A mimo to warto przyjrzeć się aktorom trafnie obsadzonym i poprowadzonym przez Macieja Englerta. Jest ich trzech, tylko że „ten trzeci” już w tekście pozostaje w cieniu. Totumfacki Haendla, niejaki, Schmidt, ma niewiele do roboty — otwiera, zamyka, przynosi, podaje. Hen­ryk Borowski jest nazbyt wy­trawnym aktorem, by nie wyko­rzystał każdej szansy zaznacze­nia stosunku postaci do chlebo­dawcy i jego gościa, jaką daje rola. Scena awantury o pasztet przypomina starą teatralną pra­wdę, iż nawet epizod może błyszczeć.

Ale wieczór należy do duetu rywali. Haendla gra Czesław Wołłejko. Jego bohater to obywatel świata, który wie, co to polor i elegancja, ceni też luk­sus. Bach w interpretacji Mariu­sza Dmochowskiego stanowi jego przeciwieństwo. Przenicowany surdut, w którym siada do uro­czystej kolacji, urasta do rangi symbolu skromnego życia, jakie prowadzi. Ten kontrast pomię­dzy zniewieściałym faworytem dworów a prowincjonalnym kan­torem od św. Tomasza obaj ak­torzy mocno podkreślają. Jedno­cześnie starają się pokazać to,
co zbliża wielkich przeciwników. Wprawdzie nie zawsze rozumieją oni siebie nawzajem, jednak skłonni są uznać w sobie artys­tów. Łączy ich muzyka — choć znów na zasadzie przeciwieństw. Odmiennie pojmują jej cel i funkcję. Sybaryta Haendel ceni doczesne gratyfikacje i zaszczy­ty, Bach z pokorą mówi o Bogu.

Dialog Wołłejki z Dmochow­skim utrzymany jest w tonacji komediowej, lecz gra ambicji pomiędzy ich bohaterami jest wiarygodna. Spoza szermierki słownej i dowcipów wyłaniają się skrywane emocje i uczucia. Przy czym role odwracają się. Najpierw złośliwy, nawet ma­łostkowy Haendel nie przepusz­cza żadnej sposobności, by doku­czyć „panu Pachowi”, wręcz go upokorzyć. Ospały jakby, powol­ny w słowach i gestach, Bach przyjmuje to spokojnie, by wreszcie ruszyć do ataku i me­todycznie, krok po kroku, zbijać z trapu swego rozmówcę.

„Haendel jest może wspanial­szy — Bach prawdziwszy.

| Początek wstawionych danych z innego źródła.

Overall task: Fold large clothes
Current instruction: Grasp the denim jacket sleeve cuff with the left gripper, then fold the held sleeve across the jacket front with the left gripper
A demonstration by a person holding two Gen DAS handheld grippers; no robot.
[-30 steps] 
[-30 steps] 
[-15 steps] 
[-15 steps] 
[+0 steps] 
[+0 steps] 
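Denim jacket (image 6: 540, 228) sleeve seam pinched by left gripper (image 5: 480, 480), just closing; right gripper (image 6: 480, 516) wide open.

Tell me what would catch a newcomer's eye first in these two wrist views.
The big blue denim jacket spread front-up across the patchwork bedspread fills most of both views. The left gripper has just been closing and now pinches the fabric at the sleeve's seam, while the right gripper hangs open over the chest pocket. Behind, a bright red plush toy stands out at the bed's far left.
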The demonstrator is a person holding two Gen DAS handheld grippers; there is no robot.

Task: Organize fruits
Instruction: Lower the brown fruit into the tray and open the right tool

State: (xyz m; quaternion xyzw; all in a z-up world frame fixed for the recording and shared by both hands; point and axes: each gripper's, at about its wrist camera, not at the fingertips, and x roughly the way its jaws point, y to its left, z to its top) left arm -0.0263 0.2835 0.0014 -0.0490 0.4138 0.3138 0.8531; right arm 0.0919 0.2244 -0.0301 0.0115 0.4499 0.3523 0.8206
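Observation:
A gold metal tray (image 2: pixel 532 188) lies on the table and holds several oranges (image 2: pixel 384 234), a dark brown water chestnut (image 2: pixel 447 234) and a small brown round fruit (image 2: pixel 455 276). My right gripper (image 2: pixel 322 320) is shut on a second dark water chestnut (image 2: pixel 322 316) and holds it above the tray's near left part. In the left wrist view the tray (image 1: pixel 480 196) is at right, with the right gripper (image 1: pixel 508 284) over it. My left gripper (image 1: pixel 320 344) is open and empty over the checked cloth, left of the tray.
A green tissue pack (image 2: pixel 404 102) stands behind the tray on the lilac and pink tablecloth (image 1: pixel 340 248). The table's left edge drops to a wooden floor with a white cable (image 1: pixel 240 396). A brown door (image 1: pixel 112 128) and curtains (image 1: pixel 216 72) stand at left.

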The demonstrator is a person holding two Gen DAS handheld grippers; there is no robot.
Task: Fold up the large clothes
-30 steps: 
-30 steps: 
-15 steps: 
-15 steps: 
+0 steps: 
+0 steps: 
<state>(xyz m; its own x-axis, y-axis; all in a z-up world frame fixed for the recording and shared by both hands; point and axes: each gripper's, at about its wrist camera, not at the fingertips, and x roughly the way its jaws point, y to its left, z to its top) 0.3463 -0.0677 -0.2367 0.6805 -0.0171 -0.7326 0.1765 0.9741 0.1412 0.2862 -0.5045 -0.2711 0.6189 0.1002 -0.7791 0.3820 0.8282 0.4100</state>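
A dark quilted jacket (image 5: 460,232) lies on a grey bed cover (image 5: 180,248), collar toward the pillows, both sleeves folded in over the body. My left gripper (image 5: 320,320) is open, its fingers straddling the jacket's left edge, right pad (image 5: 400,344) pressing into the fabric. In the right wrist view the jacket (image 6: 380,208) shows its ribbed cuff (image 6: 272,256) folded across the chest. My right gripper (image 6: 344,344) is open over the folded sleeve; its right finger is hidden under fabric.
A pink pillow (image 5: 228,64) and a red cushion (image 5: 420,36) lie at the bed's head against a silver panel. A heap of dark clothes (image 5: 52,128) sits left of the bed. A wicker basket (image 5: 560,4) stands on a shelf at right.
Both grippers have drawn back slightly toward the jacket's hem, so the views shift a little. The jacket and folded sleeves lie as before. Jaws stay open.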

Bach jest Dürerem, tamten — Rubensem” — napisał o wielkich ry­walach pierwszy estetyk muzyki Bacha. Nie posądzam realizato­rów przedstawienia o to, że wzięli sobie do serca akurat te słowa, a jednak Bach góruje tu nad Haendlem. I trudno nawet powiedzieć, czy decyduje o tym aktorstwo Mariusza Dmochow­skiego, czy siła i wielkość mitu lipskiego kantora, mitu, spod którego
i autorowi sztuki trudno było się wyzwolić (choć starał się sprawiedliwie obdzielić przymiotami i racjami obu protagonistów). Koniec końców, to nie zarzut i Kolację można polecić każdemu, kto lubi rzemiosło teatralne na dobrym poziomie. Zresztą, i bez rekomendacji we Współczesnym będzie zapewne pełna widownia.